Reoperative Bariatric Surgery Yields Low Complication Rates, Substantial Weight Loss at 1 Year (Digestive Disease Week)

Analysis of 451,485 operations included in the prospective database, BOLD, shows reoperative bariatric surgery has “impressively low major morbidity and mortality, substantial one year weight loss and a high rate of resolution of obesity related conditions.” The data was presented at Digestive Disease Week and it was noted that outcomes are better than believed by insurance carriers, who often deny coverage because of a misperception that complication rates are high and benefits are uncertain. The analysis also found outcomes for primary and revision surgeries were comparable.

Improving Outcome of Bariatric Surgery: Best Practices in an Accredited Surgical Center (Obesity Surgery)

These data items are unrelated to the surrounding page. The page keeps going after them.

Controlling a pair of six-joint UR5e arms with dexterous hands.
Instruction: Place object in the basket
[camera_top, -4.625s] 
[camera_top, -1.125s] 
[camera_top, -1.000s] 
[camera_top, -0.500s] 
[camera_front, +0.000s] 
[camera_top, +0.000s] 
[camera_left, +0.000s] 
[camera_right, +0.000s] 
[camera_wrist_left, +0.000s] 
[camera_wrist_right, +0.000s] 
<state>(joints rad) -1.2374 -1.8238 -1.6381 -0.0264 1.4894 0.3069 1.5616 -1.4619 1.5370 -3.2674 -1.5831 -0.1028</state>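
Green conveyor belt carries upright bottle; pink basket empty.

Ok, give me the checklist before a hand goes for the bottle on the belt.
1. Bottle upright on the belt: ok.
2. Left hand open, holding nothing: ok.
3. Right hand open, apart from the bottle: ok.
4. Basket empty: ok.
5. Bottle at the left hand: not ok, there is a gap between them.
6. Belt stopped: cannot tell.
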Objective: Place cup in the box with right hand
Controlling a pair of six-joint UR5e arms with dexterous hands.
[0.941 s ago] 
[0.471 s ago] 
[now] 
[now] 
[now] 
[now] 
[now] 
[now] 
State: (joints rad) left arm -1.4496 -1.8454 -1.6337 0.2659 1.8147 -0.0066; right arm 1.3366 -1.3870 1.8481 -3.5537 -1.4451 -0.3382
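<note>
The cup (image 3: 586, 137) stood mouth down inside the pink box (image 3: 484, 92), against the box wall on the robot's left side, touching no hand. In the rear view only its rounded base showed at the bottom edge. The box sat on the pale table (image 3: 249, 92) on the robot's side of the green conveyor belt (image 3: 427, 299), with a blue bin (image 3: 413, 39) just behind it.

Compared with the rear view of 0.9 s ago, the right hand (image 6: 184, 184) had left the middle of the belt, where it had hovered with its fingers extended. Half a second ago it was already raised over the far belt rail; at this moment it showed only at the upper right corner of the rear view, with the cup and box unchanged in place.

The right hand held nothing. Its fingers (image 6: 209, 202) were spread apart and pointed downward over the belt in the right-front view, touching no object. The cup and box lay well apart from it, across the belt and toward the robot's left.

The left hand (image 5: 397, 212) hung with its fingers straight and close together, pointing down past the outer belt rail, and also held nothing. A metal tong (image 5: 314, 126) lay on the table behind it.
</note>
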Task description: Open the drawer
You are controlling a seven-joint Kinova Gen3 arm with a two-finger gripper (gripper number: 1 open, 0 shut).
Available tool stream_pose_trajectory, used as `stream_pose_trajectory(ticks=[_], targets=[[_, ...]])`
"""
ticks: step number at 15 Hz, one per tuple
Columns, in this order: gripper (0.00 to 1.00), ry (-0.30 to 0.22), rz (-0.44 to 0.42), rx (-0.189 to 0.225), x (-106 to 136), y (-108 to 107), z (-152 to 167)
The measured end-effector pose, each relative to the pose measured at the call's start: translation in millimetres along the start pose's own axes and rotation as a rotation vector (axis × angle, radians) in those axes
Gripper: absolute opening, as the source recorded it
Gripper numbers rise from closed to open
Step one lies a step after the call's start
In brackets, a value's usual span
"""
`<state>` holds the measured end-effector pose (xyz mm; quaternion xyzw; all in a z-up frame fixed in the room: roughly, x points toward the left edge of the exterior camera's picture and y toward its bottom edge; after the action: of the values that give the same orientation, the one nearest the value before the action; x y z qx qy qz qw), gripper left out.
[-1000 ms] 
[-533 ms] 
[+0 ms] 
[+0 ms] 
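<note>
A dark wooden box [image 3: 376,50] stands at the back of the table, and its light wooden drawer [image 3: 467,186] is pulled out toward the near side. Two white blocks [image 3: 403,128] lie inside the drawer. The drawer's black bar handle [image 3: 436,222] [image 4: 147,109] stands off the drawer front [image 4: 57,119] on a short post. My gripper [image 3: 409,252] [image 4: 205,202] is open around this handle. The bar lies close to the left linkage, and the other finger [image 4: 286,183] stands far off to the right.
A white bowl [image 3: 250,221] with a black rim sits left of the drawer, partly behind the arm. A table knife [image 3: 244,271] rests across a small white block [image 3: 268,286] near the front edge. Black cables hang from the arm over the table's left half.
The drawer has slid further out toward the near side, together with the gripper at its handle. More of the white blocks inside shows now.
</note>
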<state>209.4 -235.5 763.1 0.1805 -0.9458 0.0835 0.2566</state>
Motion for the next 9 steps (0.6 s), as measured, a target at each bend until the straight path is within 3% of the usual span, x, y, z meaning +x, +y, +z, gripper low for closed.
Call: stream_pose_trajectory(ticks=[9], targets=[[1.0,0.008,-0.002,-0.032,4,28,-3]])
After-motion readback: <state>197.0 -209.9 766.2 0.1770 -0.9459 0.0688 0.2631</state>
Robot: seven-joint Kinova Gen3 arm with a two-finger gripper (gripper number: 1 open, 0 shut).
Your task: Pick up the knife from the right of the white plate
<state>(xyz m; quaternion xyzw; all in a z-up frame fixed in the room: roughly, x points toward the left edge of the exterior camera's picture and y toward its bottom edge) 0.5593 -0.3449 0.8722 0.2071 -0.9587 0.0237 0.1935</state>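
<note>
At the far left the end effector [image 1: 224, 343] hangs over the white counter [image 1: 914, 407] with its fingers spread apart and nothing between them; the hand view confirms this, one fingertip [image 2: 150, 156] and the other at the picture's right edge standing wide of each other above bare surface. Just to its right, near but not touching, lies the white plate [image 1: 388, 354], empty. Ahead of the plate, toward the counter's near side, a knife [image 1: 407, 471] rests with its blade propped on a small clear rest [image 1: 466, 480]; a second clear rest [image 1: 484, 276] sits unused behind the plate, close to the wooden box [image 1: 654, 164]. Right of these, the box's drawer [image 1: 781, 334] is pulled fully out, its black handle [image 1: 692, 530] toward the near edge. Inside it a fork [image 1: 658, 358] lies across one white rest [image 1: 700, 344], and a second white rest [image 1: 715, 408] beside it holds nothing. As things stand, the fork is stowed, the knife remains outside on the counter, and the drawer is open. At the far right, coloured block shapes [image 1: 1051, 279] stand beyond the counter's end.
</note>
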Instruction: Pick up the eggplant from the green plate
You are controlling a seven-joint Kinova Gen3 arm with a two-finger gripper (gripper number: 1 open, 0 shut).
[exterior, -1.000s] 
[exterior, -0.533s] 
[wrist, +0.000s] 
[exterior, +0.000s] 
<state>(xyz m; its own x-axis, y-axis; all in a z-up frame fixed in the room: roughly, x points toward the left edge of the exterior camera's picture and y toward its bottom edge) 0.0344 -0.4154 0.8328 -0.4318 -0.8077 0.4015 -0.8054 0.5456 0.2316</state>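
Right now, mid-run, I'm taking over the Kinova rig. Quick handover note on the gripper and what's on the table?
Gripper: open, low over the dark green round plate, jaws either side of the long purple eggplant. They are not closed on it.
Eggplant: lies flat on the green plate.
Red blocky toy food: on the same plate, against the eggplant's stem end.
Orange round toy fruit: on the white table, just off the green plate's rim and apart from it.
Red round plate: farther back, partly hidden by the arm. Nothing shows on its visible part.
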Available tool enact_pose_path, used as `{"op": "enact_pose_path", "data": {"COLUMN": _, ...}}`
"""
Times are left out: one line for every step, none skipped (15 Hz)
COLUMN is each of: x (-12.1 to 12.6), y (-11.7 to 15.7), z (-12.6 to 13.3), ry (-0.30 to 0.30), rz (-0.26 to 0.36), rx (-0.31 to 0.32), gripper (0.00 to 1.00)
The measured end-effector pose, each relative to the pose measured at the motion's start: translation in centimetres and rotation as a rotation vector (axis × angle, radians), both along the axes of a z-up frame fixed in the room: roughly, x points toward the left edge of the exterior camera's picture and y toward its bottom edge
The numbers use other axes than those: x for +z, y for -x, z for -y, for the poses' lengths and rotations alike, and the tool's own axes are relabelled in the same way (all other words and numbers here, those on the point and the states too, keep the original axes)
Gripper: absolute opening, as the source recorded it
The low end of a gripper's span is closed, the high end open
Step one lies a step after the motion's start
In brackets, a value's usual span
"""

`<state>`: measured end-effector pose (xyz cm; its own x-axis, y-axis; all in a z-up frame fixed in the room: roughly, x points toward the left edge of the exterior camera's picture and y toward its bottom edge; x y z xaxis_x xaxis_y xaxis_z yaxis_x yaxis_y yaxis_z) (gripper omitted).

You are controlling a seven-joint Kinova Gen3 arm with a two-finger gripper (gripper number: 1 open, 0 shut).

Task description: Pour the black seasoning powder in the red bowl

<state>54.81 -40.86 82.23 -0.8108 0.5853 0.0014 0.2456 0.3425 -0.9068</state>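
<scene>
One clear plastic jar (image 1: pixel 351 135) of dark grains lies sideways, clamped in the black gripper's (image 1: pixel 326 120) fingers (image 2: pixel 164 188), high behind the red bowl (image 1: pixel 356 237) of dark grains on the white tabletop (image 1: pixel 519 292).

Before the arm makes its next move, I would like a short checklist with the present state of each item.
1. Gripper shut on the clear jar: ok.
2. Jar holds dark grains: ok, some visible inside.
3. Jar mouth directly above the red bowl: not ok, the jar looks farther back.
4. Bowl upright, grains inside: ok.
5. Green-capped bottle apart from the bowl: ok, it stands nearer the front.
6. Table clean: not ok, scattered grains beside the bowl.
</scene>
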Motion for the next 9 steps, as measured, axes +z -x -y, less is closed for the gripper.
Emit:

A retrospective analysis, published in the July issue of Obesity Surgery, of data collected prospectively on patients undergoing bariatric surgery at St Luke's University was performed to evaluate the feasibility and safety of a clinical pathway in managing patients undergoing bariatric surgery in a Metabolic and Bariatric Surgery Accreditation and Quality Improvement Program (MBSAQIP) accredited center. The primary outcomes were length of stay, 30-day readmission, complication and reoperation rates. Two hundred twenty-nine patients were included in the analysis (80.4% females and 19.6% males). Seventy-one patients (31%) had laparoscopic sleeve gastrectomy, and 158 patients (69%) had laparoscopic Roux-en-Y gastric Bypass. The average length of stay was 32.45 hours. The 30-day readmission rate was 3.0%. The 30-day complication rate was 2.6%. The 30-day mortality rate was zero. A cost analysis of the savings accrued was also performed and the average prospective cost savings were $2,016 and $1,209 per LRYGB and LSG patient, respectively. The study authors concluded that the center’s bariatric surgery clinical protocol is feasible and safe with substantial prospective cost savings.

Fast-Track Bariatric Surgery Improves Perioperative Care and Logistics Compared to Conventional Care (Obesity Surgery)

To determine methods for optimizing perioperative care a study, published in the July issue of Obesity Surgery, compared surgical outcomes of patients who received conventional perioperative care from January to April 2011, to patients in a fast-track surgery program from April to June 2012. Researchers compared perioperative outcome data of two groups of 75 consecutive morbid obese patients who underwent a primary Laparoscopic Roux-en-Y Gastric Bypass (LRYGB). Primary endpoints were surgery and hospitalization time, and secondary endpoints were intraoperative medication use and complication rates. BMI and waist circumference were significantly lower in the fast-track cohort compared to patient receiving conventional care. The total time from arrival at the operating room to the arrival at the recovery was reduced from 119 to 82 minutes. Surgery time was reduced from 80 to 56 minutes, and mean hospital stay was reduced from 65 to 43 hours. Major complications occurred in 3% of fast-track patients, compared to 4% in the conventional care group. Researchers concluded that the introduction of a fast-track program improves short-term recovery and may reduce direct hospital-related resources.